Chalmers committed another $350 million in additional funding for 10,000 new affordable homes on top of the government’s existing commitments. But the accord – which appears to have been struck at the 11th hour – has been criticised for a lack of detail. Still, some in the superannuation industry have welcomed that lack of detail. It’s a good thing the industry hasn’t received “chapter and verse”, says one independent policy expert, as it means that the government will be taking a more collaborative approach to the accord rather than trying to rigidly define a “wonderful idea that might not be practical”.
If it turns out there are issues with the investment thesis then they need to be worked out. Treasury doesn’t know how to make this work; institutional investors do. Chalmers, speaking at Labor’s budget night dinner, made it a point that the government was open to collaboration, feedback and ideas.

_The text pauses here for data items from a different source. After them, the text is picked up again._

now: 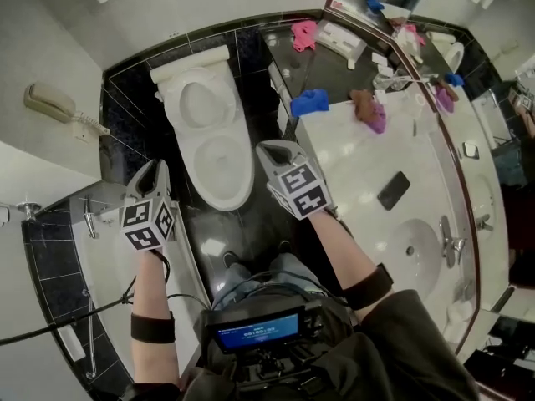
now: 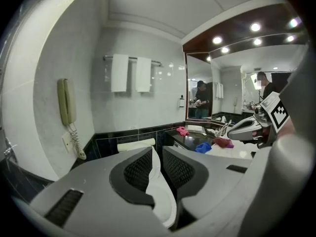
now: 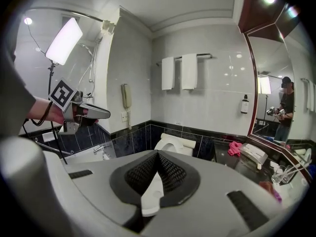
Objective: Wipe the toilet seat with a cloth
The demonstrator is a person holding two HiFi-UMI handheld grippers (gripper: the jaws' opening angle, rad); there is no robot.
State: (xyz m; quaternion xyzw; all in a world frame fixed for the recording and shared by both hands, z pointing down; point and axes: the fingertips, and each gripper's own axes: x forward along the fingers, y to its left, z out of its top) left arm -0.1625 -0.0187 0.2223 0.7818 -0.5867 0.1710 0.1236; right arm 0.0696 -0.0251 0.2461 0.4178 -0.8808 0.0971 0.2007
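Observation:
The white toilet [image 1: 209, 140] stands against the dark tiled wall, its seat [image 1: 224, 167] down and bare. A blue cloth [image 1: 310, 102] lies on the near corner of the vanity counter, also seen in the left gripper view as the blue cloth [image 2: 203, 146]. My left gripper [image 1: 155, 169] hovers left of the bowl's front, its jaws a little apart with nothing between them [image 2: 157, 154]. My right gripper [image 1: 272, 149] hangs right of the seat, just below the blue cloth, its tips closed together and empty [image 3: 158, 157].
A pink cloth [image 1: 303, 34] and a purple-brown cloth [image 1: 368, 111] lie on the counter, with a phone [image 1: 393, 190] and the sink [image 1: 415, 249] nearer. The bathtub rim [image 1: 100, 249] runs on the left. A wall telephone [image 1: 50, 103] hangs beside the toilet.

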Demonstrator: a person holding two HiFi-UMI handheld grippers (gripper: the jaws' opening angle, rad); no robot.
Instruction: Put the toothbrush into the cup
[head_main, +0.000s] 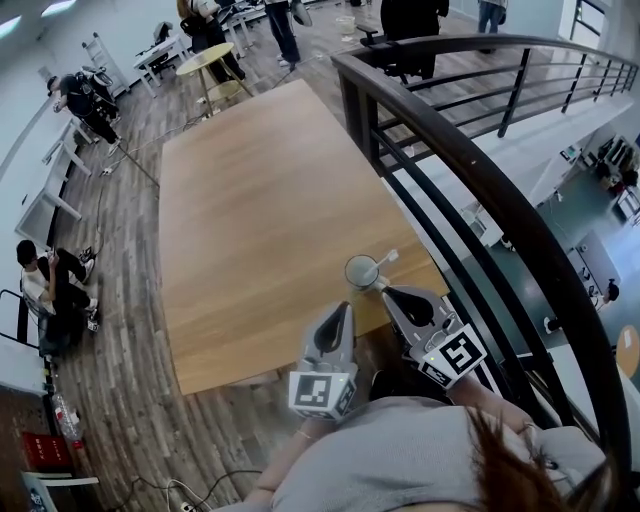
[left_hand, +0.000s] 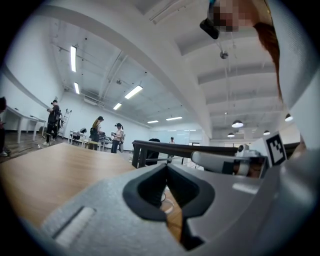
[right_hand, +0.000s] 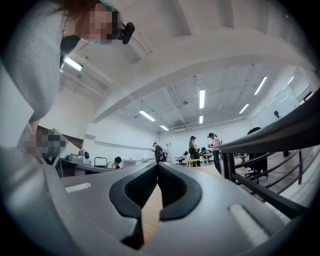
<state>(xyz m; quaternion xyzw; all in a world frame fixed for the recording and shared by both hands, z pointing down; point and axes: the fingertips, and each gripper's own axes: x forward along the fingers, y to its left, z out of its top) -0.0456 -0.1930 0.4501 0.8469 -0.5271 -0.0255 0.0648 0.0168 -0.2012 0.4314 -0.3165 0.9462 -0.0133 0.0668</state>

Some expect that investments will be similar to a joint program between ART, QIC, the Queensland Government and affordable housing provider Brisbane Housing Company, which saw ART invest $150 million for subordinated debt tranches with QIC as investment manager in a deal to deliver 1200 homes. States are expected to provide land. Funds might also pursue direct affordable housing investments.
This is where that lack of detail becomes very important, particularly around the interplay of those asset classes/investment strategies with their respective Your Future Your Super (YFYS) benchmarks. The main YFYS property benchmark doesn’t have much in the way of affordable housing investments, potentially introducing an unhealthy amount of tracking error. Conversely, debt funding for affordable housing would give funds a reasonable chance of killing the fixed interest benchmark (mostly government bonds) “19 periods out of 20”. Still, there could be a downturn in housing markets and mortgage defaults, putting funds at risk of failing the test.
But a big idea lacking in detail is probably better than no idea at all, and the industry is hopeful that the government will take the same good faith, collaborative approach to its affordable housing plan as it has (so far) with the YFYS review.